I remember Golden Gate Claude said something about being aware that its internals were tampered with, or that ‘something wasn’t right’.
I’m concerned that using vectors to mute the model’s ability to tell it’s in an eval may itself tip the model off, and the Golden Gate example seems to indicate this is fairly likely, even in the near term.
Edit: there’s been more work on this question which I’d missed previously (and which does not offer comfort!)
Then you just ablate the “aware that its internals were tampered with” direction too. Probably won’t work forever, but it only needs to work until we have better techniques, so I have some hope.
The default issue with this kind of plan is that ablation has strong performance implication, and we should expect misalignment to be dependent on high intelligence. I think this effect is large enough that I already wouldn’t put that much weight on an ablated model not doing misalignment stuff.
We can address this with a controlled experiment. Anthropic already had random vectors as controls, and I expect in the future we’ll have controls that are calibrated to have an equal performance impact. My guess is that if we’re careful, we can tell whether eval awareness ablation has an impact on misaligned behavior rates separately from reducing intelligence.
This is notably not a “win condition”, this is where we are right now.
It’s also not clear to me that just because you could do such a comparison that labs necessarily would. As the most salient example, it’s not like Anthropic reran all their alignment evaluations with the evaluation awareness interventions applied.

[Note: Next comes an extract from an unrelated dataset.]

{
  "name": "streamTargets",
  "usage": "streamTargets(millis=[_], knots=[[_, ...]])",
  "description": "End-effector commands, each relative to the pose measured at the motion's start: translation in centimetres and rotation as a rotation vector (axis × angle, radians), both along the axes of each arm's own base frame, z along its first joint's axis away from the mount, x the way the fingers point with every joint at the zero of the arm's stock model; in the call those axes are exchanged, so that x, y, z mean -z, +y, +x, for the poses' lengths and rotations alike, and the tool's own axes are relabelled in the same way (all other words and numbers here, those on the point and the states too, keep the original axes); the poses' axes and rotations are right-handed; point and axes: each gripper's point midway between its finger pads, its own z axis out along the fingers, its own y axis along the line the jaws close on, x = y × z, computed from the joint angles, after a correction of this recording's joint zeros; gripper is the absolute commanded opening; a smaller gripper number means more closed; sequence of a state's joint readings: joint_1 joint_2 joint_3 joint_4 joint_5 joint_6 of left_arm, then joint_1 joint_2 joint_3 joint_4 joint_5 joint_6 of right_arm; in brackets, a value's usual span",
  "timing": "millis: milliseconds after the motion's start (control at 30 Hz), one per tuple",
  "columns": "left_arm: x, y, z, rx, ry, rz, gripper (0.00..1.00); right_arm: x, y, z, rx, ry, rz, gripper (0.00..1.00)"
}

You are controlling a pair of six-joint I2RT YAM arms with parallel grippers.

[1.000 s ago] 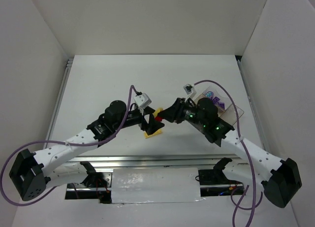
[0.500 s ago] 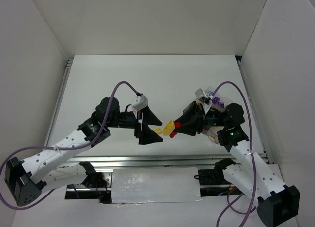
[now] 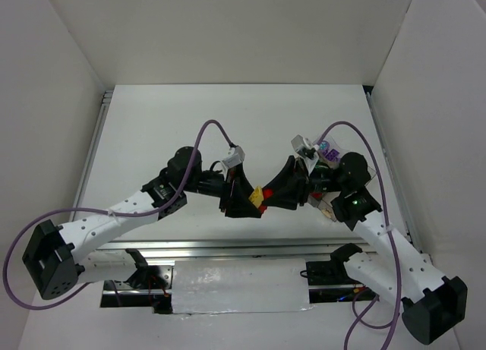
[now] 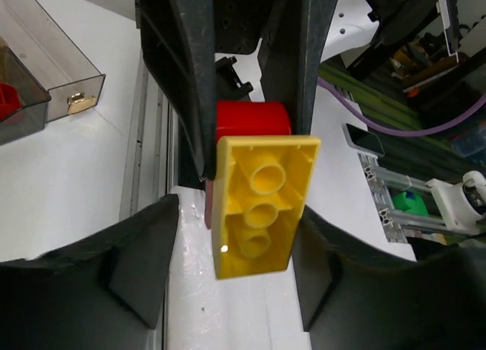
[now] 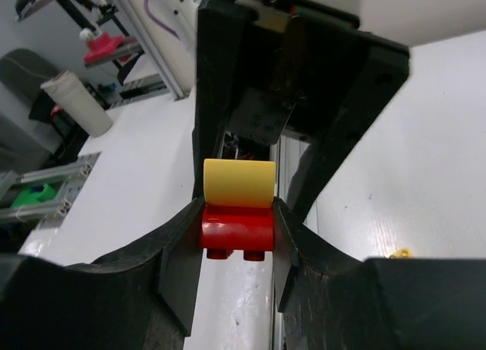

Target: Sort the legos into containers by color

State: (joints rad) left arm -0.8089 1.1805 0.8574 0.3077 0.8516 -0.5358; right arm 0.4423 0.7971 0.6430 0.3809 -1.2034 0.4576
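Observation:
Above the table's front middle, a yellow lego [image 3: 257, 195] is stuck onto a red lego [image 3: 267, 207]. My right gripper [image 5: 237, 236] is shut on the red lego [image 5: 237, 227], and the yellow lego [image 5: 239, 181] sticks out past it. My left gripper [image 4: 239, 259] faces it, jaws narrowed around the yellow lego [image 4: 262, 206]. The right finger [image 4: 342, 282] touches it and a small gap shows at the left finger [image 4: 144, 266]. The containers [image 3: 336, 152] hold purple pieces and are mostly hidden behind the right arm. In the left wrist view the containers [image 4: 68, 58] hold a red piece.
A metal rail [image 3: 228, 247] runs along the near table edge, and white walls close in the sides and back. A tiny yellow bit [image 5: 400, 253] lies on the table to the right of my right gripper.
My left gripper has moved right to meet the right one, and its jaws have narrowed from wide open to close around the yellow lego. The right gripper has kept its hold on the red lego.

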Motion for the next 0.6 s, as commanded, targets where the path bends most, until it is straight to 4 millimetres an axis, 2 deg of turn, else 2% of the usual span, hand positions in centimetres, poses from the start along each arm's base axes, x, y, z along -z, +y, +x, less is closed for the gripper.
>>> streamTargets(millis=[0, 33, 100, 133, 200, 333, 433, 567], knots=[[-3.9, -0.5, -0.2, 0.031, -0.086, -0.109, 0.62, -1.8, 0.6, 1.1, 0.047, -0.017, 0.004, 0.00], [-4.1, -0.6, -0.2, 0.027, -0.090, -0.111, 0.39, -1.4, 0.7, 1.2, 0.045, 0.004, -0.010, 0.00], [-4.0, -0.5, 0.7, -0.032, -0.094, -0.088, 0.12, -1.0, 0.8, 1.4, 0.036, 0.011, -0.028, 0.00], [-4.2, -0.4, 1.1, -0.061, -0.103, -0.082, 0.04, -0.1, 0.8, 1.4, 0.034, 0.048, -0.061, 0.00], [-4.7, 0.3, 1.4, -0.114, -0.133, -0.080, 0.00, 0.8, 0.7, 1.7, 0.032, 0.020, -0.090, 0.00], [-6.5, 2.9, 1.6, -0.170, -0.183, -0.128, 0.00, 2.9, -0.2, 1.9, -0.013, 0.063, -0.130, 0.00], [-6.8, 4.0, 1.6, -0.153, -0.180, -0.148, 0.00, 2.7, -0.2, 2.1, -0.021, 0.062, -0.111, 0.00], [-6.4, 4.2, 2.0, -0.154, -0.163, -0.138, 0.00, 2.6, -0.1, 2.8, -0.002, 0.060, -0.112, 0.00]])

Not sure I am understanding it. I agree this might help you get a sense of whether the non-frontier has issues here, but it doesn’t allow you to know whether the frontier has issues, since you can’t run ablation experiments on the frontier without degrading them.

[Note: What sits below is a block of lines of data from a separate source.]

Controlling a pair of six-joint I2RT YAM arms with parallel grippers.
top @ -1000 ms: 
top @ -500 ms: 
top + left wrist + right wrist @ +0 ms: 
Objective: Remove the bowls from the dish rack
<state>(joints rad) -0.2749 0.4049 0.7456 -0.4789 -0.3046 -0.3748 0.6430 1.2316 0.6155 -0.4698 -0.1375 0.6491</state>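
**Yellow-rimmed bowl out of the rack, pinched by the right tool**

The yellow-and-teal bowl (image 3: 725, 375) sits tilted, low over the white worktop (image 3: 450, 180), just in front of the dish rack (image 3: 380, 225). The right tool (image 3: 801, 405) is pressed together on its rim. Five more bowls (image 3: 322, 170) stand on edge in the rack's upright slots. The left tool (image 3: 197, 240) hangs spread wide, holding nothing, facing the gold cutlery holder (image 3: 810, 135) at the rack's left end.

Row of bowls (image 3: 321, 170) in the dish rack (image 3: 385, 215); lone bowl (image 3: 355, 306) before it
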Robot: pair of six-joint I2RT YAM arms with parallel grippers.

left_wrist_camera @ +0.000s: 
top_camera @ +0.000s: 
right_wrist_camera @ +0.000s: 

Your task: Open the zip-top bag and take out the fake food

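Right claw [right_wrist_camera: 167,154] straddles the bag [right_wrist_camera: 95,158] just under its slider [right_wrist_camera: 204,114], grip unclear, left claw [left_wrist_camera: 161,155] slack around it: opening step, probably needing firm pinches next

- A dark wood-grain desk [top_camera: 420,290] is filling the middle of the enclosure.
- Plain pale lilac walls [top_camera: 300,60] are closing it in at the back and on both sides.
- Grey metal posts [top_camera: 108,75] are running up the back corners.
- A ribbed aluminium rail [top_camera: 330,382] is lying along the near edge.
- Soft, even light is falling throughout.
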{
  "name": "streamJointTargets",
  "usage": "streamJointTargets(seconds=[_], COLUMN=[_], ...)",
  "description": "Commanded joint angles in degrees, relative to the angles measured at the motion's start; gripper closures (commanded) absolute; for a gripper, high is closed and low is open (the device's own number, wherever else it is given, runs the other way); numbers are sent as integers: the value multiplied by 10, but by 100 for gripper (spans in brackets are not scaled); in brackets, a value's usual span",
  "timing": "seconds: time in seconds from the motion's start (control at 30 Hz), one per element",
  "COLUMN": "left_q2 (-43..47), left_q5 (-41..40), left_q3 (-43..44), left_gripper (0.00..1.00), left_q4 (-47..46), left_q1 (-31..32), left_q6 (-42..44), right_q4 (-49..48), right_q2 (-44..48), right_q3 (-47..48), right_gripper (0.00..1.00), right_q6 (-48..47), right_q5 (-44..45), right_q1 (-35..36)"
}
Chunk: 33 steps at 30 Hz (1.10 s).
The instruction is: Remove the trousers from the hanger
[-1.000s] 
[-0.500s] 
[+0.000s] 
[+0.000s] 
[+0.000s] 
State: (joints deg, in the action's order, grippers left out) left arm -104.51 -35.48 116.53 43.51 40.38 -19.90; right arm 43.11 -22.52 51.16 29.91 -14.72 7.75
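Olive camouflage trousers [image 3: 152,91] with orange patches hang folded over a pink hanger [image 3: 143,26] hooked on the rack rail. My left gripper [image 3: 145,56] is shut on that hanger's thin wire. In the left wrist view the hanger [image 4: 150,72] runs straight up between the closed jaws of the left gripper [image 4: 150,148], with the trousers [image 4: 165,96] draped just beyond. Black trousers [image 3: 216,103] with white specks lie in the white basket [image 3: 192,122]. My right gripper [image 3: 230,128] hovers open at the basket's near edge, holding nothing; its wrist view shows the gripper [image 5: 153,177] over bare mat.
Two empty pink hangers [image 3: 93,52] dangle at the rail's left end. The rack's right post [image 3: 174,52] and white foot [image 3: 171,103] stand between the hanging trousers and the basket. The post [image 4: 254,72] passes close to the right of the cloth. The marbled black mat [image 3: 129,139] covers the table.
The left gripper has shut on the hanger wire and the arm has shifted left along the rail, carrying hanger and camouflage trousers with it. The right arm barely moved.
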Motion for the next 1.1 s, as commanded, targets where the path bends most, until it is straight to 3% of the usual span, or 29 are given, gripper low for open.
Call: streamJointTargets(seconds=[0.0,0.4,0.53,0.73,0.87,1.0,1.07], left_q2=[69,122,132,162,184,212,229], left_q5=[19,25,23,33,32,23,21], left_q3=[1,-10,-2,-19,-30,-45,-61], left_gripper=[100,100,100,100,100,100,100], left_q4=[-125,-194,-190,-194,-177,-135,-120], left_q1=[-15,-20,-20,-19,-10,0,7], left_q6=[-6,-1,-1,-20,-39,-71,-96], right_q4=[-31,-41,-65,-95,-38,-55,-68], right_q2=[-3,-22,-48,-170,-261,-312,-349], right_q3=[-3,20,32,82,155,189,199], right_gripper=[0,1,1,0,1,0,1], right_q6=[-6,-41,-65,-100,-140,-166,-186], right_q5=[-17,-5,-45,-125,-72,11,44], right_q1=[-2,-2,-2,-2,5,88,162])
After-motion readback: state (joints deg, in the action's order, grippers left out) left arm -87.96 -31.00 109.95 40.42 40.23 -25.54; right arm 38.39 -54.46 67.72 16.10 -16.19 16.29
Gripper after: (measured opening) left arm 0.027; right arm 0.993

And then separately, I am also just not that sure how much these controls will not mess with the performance characteristics in ways that are hard to measure.
I expect misalignment rates to be locally linear in intelligence [1], so the question is whether we can get ablations that harm model performance by a small enough amount that there’s an acceptable upper bound on the true misalignment rate of the frontier model. Ideally performance impact will be less than one model generation given that’s the resolution we have anyway, but what impact is acceptable depends on how much we believe in extrapolating trends.
As for the second concern, seems valid but this isn’t my area of expertise.
[1] Maybe we also have to take into account context length, because it’s the length of time the model could be reflecting / otherwise drifting towards being malign
I disagree! I think treacherous turn things will generally mean it’s very hard to measure misalignment rates before capabilities exceed pivotal thresholds. I honestly have no idea how I would measure misalignment in current models at all (and think current “misalignment” measures tend to be if anything anticorrelated with attributes I care about). I do think this will get a bit easier around critical thresholds, but there is definitely a decent chance we will cross a critical threshold in a single model release.
That said, in many worlds it is still local, and it’s better than nothing to check for local stuff. I just don’t think it’s a good thing to put tons of weight on.
I’d rather not get into the treacherous turn thing, but I agree there are lots of problems with the current state of alignment evals.